Health Economics & Outcomes Research

Critical Care & Emergency Medicine

anaemia

population

NHMS

men

Malaysia

haemoglobin

Anaemia shows a decreasing trend in the global prevalence from 27.0% in 2013 to 22.8% in 2019, however it still affects near one quarter of the world population^1,2. Anaemia is described according to population subgroups such as men (15-59 years), women of reproductive aged (15-49 years), elderly (60 years and above), preschool-aged children (less than five years) and school-aged children (5-14 years)³. Even though the most affected population was women and preschool-aged children, anaemia still prevalent among men. A local population-based study observed that the prevalence of anaemia among men aged 15 years and above was 14.3%⁴ in 2015. A study conducted in India observed a prevalence of 23.2%, while a study conducted in Russia observed a lower prevalence of 5.9%^5,6.

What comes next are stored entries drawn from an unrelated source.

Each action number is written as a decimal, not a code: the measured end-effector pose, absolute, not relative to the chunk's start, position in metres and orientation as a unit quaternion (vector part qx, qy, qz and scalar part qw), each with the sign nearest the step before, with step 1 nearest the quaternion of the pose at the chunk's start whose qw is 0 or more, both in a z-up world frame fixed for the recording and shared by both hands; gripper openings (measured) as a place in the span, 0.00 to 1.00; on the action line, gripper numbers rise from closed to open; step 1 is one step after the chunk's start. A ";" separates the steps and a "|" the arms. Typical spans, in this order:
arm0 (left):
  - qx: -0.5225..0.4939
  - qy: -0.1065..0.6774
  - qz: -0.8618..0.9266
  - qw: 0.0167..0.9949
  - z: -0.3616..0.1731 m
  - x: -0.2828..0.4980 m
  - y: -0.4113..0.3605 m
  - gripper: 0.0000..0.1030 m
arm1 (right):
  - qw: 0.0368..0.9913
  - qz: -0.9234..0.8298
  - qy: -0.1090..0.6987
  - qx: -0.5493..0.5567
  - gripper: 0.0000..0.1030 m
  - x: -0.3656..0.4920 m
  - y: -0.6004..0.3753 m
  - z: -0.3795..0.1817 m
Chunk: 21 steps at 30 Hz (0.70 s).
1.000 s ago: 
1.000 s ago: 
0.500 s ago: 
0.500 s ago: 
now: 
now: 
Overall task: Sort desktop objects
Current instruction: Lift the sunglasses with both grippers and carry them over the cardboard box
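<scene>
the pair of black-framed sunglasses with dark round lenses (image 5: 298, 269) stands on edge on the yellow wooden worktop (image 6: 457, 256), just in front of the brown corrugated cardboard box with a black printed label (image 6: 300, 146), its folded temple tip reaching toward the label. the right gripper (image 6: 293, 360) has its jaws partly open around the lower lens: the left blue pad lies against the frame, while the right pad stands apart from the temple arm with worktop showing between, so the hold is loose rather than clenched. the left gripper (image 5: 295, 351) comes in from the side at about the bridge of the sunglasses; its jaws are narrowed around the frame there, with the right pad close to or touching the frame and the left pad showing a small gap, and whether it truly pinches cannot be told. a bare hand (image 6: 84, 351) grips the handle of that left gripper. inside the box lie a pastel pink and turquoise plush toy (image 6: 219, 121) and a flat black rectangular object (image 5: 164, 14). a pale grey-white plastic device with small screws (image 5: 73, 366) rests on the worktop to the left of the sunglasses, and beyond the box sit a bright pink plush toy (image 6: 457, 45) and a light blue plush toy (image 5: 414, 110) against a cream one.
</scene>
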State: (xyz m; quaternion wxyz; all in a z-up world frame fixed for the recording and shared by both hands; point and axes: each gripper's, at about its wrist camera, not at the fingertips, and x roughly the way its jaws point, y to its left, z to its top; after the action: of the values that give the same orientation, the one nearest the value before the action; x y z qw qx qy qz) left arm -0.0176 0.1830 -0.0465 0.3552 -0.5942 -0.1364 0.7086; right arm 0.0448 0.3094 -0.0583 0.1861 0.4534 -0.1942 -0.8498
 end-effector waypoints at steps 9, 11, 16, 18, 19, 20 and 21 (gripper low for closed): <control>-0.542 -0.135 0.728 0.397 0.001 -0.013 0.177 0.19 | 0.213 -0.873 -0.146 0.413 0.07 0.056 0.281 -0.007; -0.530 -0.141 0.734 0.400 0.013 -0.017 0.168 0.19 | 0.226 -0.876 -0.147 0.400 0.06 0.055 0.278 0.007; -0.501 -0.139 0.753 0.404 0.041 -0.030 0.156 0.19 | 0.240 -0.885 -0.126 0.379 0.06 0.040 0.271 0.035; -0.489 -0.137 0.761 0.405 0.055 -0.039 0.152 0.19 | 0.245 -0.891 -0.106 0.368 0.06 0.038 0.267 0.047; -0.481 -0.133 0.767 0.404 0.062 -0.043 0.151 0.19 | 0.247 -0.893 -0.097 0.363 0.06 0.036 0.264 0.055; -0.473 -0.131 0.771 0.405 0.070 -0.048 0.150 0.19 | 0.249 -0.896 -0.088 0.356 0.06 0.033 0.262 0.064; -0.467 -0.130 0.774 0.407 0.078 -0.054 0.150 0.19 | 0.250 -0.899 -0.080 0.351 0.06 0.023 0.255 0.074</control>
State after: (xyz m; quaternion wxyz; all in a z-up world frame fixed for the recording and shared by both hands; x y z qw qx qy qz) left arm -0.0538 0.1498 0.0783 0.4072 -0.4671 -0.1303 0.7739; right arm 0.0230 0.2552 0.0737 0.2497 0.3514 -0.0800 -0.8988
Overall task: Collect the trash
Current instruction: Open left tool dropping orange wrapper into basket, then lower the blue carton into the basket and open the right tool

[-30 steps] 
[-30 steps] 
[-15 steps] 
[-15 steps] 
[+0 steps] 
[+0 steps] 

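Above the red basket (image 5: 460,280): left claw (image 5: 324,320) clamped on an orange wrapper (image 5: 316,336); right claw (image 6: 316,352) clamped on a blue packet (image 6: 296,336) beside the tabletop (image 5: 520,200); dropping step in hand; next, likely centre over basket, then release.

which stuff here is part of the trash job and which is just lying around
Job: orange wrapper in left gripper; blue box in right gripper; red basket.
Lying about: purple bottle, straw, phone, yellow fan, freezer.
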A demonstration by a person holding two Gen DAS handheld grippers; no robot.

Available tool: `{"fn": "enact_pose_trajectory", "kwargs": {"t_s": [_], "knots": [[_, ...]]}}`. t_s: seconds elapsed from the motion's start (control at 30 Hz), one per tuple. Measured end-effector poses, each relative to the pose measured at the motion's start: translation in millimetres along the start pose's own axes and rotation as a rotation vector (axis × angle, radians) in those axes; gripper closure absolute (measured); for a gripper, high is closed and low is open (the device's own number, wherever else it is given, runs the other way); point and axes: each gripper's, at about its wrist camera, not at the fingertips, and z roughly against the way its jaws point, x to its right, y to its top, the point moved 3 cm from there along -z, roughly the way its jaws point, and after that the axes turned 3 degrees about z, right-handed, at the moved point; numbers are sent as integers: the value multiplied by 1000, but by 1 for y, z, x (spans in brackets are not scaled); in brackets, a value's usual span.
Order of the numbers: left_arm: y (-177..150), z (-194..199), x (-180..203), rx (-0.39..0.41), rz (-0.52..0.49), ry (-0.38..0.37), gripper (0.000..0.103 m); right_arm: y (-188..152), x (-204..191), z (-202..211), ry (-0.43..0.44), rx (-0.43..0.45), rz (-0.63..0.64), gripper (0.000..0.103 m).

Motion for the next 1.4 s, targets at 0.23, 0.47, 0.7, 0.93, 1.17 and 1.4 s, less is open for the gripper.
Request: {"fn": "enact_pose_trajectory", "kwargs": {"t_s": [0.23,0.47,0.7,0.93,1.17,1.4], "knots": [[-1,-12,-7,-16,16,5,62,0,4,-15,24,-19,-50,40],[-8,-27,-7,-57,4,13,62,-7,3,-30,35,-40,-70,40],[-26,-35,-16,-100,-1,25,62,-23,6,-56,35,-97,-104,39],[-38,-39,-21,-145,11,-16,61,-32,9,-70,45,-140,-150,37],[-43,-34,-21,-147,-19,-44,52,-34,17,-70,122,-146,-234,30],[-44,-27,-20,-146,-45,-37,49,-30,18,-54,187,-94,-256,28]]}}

According to the WHO, anaemia among men is defined as haemoglobin (Hb) level less than 13.0 g/dL. It can further be divided into anaemia level of severity of mild, moderate and severe⁷. Mild anaemia is usually asymptomatic and only recognised during routine medical check-up whereas those with the symptoms of anaemia may experience lethargy, weakness and a reduction in normal human function. Anaemia decreases the quality of life and may worsen the outcome of those with chronic diseases⁸. The aetiology of anaemia can be multifactor including nutritional deficiencies, tropical disease, hemoglobinopathies, gastrointestinal losses and anaemia of chronic disease which varies according to geographical distribution, country’s income status, age group and gender^2,8.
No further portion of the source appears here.